Karabatsos joined Creighton University in 1962 and taught there 30 years. He was chairman of the English department from 1978 to 1981.
His classroom specialties were composition and grammar, history of the English language and American literature, Hansen said. He also wrote several books.
“He recognized and appreciated good writing,” Hansen said, and was an avid reader of “anything that was decent writing.”
Among his favorite authors were Henry David Thoreau (the subject of Karabatsos' doctoral dissertation), Nathaniel Hawthorne, Ralph Waldo Emerson, Mark Twain and William Faulkner, said his daughter.
Before joining CU, Karabatsos taught English and coached baseball and football 10 years at Omaha Central High School.
He had played college basketball and baseball while an undergraduate student at CU. He played minor league baseball while working on his master's degree at Creighton.
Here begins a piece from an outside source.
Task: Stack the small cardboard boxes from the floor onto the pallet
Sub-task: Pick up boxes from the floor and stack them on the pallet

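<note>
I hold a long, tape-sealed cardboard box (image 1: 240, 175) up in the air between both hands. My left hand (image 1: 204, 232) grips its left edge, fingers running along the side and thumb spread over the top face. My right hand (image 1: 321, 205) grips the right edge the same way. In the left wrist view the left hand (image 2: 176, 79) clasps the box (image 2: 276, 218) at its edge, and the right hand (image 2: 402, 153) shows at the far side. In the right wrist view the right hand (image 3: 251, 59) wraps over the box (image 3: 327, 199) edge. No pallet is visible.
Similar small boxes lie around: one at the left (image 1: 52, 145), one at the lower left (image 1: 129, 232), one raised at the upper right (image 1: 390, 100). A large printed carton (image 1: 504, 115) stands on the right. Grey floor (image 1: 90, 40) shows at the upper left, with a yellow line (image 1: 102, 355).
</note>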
That's how Karabatsos came to play for a professional team on opening day — Oct. 17, 1948 — at the former Rosenblatt Stadium.
“The pro team didn't have enough players, so I got a call that day asking if I wanted to play,'' Karabatsos told The World-Herald in a 2010 interview.
He pinch-hit in the game and singled in his only at-bat.
“At the time, I really didn't know how big a deal it was to have had a chance to play in that first game,” Karabatsos said. “To me, it was just another ballgame.
“But now I'm proud that I played in the game.”
Hansen said her father loved sports and loved watching sports, but he never played baseball again once he began teaching. He did, however, referee high school football, she said.
“He influenced a lot of people over the years. We idolized him ourselves,” Hansen said. “You can't put into words how great he was.”
Others did put into words how they felt about Karabatsos. Here are two notes written in his guest book at Omaha.com.
Dale Welch of Richmond, Va.: “Whether as Coach K or Doctor K, may you rest in peace, Jim, with the knowledge that you did make a difference, a huge difference, in so many lives.”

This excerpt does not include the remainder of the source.